| Task details |
Return only the lines of the listing below that run from the line with "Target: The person" through the line with "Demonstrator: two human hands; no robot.", both ends included, exactly as written.

| Source data |
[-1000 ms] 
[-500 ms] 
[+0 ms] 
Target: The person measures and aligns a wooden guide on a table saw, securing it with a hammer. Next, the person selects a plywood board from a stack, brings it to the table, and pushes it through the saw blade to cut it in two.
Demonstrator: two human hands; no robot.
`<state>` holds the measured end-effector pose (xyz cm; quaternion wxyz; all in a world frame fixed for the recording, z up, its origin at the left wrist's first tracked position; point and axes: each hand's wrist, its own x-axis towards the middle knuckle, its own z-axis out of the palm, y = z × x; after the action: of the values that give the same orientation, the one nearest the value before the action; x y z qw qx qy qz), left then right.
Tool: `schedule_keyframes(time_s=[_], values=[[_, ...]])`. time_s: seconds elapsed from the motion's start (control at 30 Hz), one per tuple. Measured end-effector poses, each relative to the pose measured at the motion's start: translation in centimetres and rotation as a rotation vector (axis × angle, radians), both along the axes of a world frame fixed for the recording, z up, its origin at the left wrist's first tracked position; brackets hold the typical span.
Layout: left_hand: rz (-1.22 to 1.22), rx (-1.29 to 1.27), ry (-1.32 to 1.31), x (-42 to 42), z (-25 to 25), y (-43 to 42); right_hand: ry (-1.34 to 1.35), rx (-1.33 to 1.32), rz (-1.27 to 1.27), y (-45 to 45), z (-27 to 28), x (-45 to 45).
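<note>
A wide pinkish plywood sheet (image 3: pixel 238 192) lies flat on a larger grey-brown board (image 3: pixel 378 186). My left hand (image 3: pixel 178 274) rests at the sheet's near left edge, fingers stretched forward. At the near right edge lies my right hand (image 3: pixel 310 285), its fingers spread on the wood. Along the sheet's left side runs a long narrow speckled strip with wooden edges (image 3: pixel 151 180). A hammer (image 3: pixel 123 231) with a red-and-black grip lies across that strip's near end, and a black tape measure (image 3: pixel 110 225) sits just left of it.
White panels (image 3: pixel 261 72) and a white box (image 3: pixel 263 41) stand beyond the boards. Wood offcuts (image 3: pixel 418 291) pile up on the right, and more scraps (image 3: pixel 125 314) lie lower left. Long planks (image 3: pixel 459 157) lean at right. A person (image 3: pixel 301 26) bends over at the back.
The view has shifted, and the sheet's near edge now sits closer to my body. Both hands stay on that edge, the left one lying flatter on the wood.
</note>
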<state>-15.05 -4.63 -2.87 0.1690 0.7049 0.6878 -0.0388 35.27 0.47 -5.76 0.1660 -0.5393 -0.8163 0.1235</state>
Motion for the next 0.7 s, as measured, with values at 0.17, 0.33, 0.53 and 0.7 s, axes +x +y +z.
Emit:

| Solution for this problem |
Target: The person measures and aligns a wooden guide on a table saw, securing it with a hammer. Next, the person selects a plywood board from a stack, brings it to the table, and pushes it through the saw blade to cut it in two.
Demonstrator: two human hands; no robot.

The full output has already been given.